The logs I would check for:

The logs of a few affected websites (Domains > example.com > Logs) - maybe there is a pattern, e.g. similar errors on different websites that were down.

The webserver logs /var/log/nginx/error.log and /var/log/apache2/error.log

There also can be something in the output of journalctl --unit=apache2 (or --unit=nginx)

Hey, thanks for your reply.

Unfortunetly there's nothing in those logs at the time the issue happened

dgarcia90 · Dec 2, 2022

Hey guys, any idea of what else I could check, I had another "crash" yesterday night

Thanks in advance
Kind regards,
Daniel García

IgorG · Dec 2, 2022

What about related error messages in /var/log/syslog ?

dgarcia90 · Dec 2, 2022

IgorG said:
What about related error messages in /var/log/syslog ?

Thanks for your reply, I've just checked that log and besides some unauthorized login attemps for my smtp or ssh services (I have fail2ban enable) there's nothing there that I can see that could cause that issue.

mr-wolf · Dec 2, 2022

Plesk this week, "out of the blue", added the line " ssl_dhparam /opt/psa/etc/dhparams2048.pem;" to the file /etc/nginx/conf.d/ssl.conf

check with these commands if that line was indeed added just before your sites went off-line

ls -l /etc/nginx/conf.d/ssl.conf
grep param /etc/nginx/conf.d/ssl.conf

It however doesn't explain why the sites went off-line then, because that entry is a valid entry in normal conditions.

In my case it wasn't a valid entry as I always had such a line added to my nginx config for ages and nginx doesn't allow to have a double entry for that.
That's my punishment for being progressive.

I made a thread for that as well, but somehow @IgorG didnt comment there. ;-)
I presume he didn't want to bump the thread.

Issue - All websites stopped after Plesk changed /etc/nginx/conf.d/ssl.conf and added ssl_dhparam /opt/psa/etc/dhparams2048.pem;

This morning all websites on 1 server stopped working. Thanks to monitoring software (zabbix) I knew that this was because of an invalid nginx-config (which tests the output of "nginx -t") nginx -t gave me: nginx: [emerg] "ssl_dhparam" directive is duplicate in /etc/nginx/conf.d/ssl.conf:5...

talk.plesk.com

I'm mentioning it here because it can put you at ease regarding your search for an "unlawful" entry of your server.

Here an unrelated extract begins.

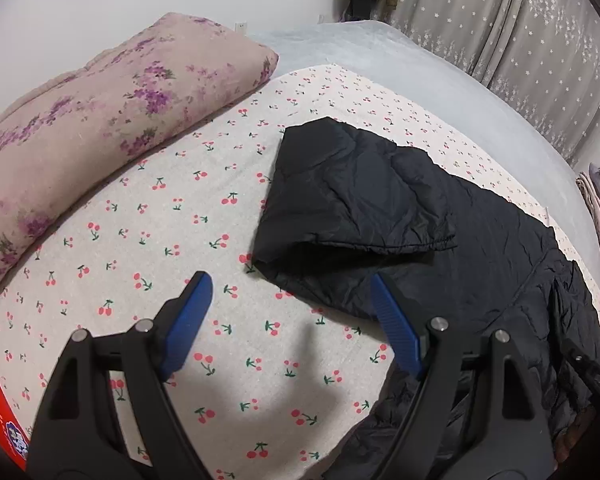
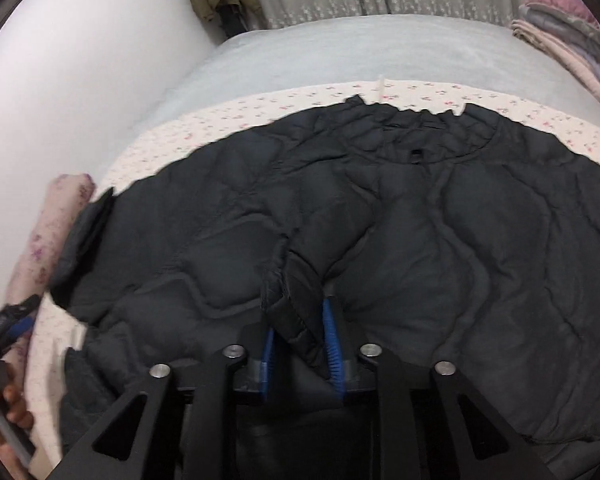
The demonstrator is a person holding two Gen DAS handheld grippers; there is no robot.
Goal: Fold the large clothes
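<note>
Item: black quilted jacket, spread on the cherry-print sheet of the bed, collar toward the far edge. 1 sleeve already lies folded across the body. Right gripper pinches a cuff or hem fold; left gripper hangs spread, empty, over the sheet. Judged early: 2nd sleeve and body folds remain.

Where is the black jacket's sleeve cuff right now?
In the right wrist view, the sleeve cuff sits low and centre, pinched in the right gripper over the black jacket spread on the cherry-print sheet.
</note>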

Plesk will rewrite many of your configs and will restart services as a result of an update.
99% of the time you will not notice it.
We just don't live in a perfect world....

When things go wrong I will call it an "update from hell"
I had one this week.
In this case neither parties (me, nginx nor Plesk) were to blame.

dgarcia90 · Dec 2, 2022

mr-wolf said:
Plesk this week, "out of the blue", added the line " ssl_dhparam /opt/psa/etc/dhparams2048.pem;" to the file /etc/nginx/conf.d/ssl.conf

check with these commands if that line was indeed added just before your sites went off-line

It however doesn't explain why the sites went off-line then, because that entry is a valid entry in normal conditions.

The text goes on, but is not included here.